#### EXERCISE DIRECTIONS:
Your job with the data below: print everything from the line that holds "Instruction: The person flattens" down to the line that holds "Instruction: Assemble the", ends included, exactly, and nothing else.

EXTRACTED MATERIAL START

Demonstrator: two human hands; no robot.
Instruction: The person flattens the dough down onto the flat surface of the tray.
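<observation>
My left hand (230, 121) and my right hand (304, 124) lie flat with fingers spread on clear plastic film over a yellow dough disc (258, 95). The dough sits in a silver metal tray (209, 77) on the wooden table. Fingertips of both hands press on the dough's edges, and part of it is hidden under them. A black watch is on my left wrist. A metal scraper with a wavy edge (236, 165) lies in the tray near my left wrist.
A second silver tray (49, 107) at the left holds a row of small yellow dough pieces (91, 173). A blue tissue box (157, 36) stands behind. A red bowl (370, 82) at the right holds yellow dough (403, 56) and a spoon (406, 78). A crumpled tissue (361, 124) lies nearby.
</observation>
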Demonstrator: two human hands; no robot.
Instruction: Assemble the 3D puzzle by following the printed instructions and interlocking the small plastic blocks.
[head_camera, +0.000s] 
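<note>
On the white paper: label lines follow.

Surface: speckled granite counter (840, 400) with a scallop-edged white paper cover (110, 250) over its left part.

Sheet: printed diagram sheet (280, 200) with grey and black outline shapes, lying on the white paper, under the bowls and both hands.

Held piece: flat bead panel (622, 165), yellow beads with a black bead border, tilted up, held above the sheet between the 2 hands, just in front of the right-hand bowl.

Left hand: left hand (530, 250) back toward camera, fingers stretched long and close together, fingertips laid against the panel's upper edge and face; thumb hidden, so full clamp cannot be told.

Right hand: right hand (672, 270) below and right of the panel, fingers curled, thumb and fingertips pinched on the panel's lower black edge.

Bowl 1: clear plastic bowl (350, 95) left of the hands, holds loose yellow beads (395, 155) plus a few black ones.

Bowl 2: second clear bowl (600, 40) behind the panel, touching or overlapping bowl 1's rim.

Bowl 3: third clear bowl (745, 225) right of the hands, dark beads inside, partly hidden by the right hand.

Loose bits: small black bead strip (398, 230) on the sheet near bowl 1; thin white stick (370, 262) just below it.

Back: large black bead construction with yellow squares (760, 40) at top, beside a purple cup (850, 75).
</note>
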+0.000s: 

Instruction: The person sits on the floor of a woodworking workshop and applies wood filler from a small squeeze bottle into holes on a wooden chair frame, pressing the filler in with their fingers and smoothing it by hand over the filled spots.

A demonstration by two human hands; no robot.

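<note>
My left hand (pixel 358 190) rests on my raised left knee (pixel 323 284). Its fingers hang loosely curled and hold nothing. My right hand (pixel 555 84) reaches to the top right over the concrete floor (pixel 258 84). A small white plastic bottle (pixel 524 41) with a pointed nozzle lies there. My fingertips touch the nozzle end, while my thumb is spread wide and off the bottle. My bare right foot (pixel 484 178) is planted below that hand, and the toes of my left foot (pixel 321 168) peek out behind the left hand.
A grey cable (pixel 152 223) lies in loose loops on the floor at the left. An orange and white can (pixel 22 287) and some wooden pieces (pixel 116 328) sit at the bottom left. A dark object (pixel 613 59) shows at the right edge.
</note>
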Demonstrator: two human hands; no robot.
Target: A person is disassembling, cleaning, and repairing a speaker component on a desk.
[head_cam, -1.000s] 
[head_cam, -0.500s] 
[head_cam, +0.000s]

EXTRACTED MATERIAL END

#### RESULT FOR THIS EXERCISE:
Instruction: The person flattens the dough down onto the flat surface of the tray.
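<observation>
My left hand (230, 121) and my right hand (304, 124) lie flat with fingers spread on clear plastic film over a yellow dough disc (258, 95). The dough sits in a silver metal tray (209, 77) on the wooden table. Fingertips of both hands press on the dough's edges, and part of it is hidden under them. A black watch is on my left wrist. A metal scraper with a wavy edge (236, 165) lies in the tray near my left wrist.
A second silver tray (49, 107) at the left holds a row of small yellow dough pieces (91, 173). A blue tissue box (157, 36) stands behind. A red bowl (370, 82) at the right holds yellow dough (403, 56) and a spoon (406, 78). A crumpled tissue (361, 124) lies nearby.
</observation>
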Demonstrator: two human hands; no robot.
Instruction: Assemble the 3D puzzle by following the printed instructions and interlocking the small plastic blocks.

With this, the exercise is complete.